# [Description of the task]
Provide again, from the entries below, every line from the one containing "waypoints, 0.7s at" through the one containing "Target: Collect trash", exactly as written, and no other line.

# [Supplied records]
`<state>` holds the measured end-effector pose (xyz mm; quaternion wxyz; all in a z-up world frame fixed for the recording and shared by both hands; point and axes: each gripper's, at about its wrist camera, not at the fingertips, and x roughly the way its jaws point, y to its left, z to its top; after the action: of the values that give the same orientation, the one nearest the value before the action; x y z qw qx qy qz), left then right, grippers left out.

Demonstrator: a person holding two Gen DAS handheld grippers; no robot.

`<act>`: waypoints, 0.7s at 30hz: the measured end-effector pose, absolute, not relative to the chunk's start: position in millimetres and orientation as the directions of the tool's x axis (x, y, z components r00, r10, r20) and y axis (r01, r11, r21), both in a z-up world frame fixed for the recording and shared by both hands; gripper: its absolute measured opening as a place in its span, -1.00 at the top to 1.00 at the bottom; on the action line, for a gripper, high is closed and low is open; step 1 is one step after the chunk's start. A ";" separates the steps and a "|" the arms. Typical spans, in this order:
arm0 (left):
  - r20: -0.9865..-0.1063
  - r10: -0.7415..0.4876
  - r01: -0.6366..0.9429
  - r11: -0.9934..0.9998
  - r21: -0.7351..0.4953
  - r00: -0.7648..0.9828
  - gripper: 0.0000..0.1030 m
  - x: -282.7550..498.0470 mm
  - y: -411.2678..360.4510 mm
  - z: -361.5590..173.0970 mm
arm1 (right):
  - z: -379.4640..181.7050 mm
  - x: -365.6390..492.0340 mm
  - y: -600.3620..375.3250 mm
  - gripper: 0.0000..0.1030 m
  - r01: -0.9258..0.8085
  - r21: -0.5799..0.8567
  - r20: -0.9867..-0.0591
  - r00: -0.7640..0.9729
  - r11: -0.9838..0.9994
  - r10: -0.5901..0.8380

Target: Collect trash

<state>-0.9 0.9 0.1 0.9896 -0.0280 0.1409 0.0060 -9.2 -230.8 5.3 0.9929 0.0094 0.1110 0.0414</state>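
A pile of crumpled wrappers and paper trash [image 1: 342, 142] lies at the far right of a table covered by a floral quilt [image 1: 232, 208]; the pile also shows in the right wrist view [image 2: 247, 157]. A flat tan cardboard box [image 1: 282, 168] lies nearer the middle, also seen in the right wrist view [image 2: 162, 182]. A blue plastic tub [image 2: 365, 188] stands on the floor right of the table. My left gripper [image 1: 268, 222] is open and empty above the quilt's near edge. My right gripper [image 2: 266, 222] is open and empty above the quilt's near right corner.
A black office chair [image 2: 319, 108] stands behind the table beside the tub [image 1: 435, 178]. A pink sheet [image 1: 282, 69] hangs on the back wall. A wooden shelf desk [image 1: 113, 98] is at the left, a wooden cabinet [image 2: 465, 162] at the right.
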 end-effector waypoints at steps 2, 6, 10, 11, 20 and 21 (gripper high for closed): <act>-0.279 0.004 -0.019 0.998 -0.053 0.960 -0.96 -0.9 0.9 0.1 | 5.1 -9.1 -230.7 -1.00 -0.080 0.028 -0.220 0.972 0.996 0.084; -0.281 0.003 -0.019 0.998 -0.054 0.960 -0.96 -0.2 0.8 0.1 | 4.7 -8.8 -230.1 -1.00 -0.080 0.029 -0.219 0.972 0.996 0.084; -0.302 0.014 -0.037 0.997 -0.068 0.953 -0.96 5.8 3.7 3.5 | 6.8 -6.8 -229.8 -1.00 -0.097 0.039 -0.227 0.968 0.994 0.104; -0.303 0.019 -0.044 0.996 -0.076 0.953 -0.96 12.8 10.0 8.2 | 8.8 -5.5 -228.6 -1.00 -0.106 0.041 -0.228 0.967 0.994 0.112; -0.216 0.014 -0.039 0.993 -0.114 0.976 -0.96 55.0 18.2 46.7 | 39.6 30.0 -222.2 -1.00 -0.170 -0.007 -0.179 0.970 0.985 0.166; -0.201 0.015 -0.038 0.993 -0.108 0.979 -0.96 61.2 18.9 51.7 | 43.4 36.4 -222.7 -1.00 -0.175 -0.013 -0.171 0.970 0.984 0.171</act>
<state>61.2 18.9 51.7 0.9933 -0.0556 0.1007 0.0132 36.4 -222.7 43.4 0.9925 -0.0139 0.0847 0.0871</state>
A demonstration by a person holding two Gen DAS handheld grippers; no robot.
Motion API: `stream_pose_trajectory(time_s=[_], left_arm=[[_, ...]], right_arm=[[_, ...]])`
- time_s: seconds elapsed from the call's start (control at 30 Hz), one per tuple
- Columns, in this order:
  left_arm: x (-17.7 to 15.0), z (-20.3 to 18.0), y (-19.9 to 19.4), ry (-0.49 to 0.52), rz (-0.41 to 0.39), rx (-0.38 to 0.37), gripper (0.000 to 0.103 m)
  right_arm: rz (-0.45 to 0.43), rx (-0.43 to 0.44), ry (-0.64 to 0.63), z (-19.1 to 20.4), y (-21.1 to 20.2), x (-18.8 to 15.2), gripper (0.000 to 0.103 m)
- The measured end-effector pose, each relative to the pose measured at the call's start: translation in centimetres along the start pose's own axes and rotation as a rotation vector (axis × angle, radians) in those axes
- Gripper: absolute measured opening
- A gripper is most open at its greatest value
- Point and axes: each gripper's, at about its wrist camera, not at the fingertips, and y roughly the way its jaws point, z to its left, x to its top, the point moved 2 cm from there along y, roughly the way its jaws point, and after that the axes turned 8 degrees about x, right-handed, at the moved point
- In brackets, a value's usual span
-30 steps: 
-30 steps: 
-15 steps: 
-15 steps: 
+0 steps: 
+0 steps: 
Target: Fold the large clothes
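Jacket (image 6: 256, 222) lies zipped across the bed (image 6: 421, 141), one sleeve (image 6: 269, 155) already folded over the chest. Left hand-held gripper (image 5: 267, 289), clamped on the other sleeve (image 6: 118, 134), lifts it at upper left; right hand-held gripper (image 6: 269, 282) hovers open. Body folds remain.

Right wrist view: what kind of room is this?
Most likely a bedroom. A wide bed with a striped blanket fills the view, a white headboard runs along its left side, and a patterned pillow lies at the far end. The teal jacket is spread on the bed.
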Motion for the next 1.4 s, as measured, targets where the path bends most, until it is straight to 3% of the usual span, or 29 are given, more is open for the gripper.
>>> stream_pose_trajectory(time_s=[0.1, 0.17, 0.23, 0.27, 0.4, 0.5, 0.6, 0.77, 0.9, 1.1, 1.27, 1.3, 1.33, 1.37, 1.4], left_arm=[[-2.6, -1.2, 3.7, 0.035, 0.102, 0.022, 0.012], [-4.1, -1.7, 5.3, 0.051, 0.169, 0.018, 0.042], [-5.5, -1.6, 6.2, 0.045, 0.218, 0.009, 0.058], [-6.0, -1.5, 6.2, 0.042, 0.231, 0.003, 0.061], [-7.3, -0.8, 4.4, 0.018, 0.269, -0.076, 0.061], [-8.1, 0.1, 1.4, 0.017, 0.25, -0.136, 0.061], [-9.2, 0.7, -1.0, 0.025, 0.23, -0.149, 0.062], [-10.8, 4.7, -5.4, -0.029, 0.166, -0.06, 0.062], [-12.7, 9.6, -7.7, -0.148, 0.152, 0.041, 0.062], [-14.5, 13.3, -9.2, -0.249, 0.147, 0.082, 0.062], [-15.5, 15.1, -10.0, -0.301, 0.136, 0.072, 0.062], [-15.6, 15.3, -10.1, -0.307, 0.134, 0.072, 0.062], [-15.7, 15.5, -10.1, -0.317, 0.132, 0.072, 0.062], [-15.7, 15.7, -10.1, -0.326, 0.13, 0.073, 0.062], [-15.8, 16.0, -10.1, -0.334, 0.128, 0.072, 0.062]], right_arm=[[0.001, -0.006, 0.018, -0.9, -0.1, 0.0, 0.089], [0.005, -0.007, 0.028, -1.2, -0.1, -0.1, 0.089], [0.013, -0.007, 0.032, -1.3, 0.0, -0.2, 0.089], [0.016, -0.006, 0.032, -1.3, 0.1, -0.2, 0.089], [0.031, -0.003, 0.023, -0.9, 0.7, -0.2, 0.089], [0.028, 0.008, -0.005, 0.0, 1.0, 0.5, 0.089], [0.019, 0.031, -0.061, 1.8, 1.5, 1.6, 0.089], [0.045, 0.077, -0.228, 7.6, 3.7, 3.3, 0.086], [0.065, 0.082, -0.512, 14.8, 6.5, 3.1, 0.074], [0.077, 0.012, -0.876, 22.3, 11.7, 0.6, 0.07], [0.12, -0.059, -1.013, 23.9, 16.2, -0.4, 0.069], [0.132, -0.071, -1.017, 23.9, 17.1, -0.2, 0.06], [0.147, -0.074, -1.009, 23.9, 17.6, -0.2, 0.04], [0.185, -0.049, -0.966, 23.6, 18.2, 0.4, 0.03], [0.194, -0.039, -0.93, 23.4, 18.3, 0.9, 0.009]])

# [Response area]
`<act>`: waypoints, 0.7s at 30hz: the measured end-effector pose, absolute, not relative to the chunk's start: position in millimetres and orientation as the directions of the tool's x axis (x, y, z components r00, r10, r20) and y axis (r01, r11, r21), both in a z-up world frame fixed for the recording and shared by both hands; gripper: its absolute measured opening as a place in its span, -1.00 at the top to 1.00 at the bottom; on the action line, for a gripper, high is closed and low is open; step 1 is one step after the chunk's start. A ";" separates the steps and a "|" the arms. Typical spans, in this order:
arm0 (left):
  - r20: -0.9865..-0.1063
  - r10: -0.7415..0.4876
  - r01: -0.6366..0.9429
  - r11: -0.9934..0.9998
  - r21: -0.7351..0.4953
  - r00: -0.7648..0.9828
  - gripper: 0.0000..0.1030 m
  - x: -282.7550..498.0470 mm
  - y: -411.2678..360.4510 mm
  - z: -361.5590..173.0970 mm
arm1 (right):
  - z: -379.4640..181.7050 mm
  - x: -365.6390..492.0340 mm
  - y: -600.3620..375.3250 mm
  - gripper: 0.0000..0.1030 m
  - r01: -0.9258..0.8085
  - r21: -0.5799..0.8567
  - r20: -0.9867..-0.0591
  - r00: -0.7640..0.9729
  - r11: -0.9838..0.9994
  - r10: -0.5901..0.8380

Target: Collect trash

The exercise contains no remaining tasks.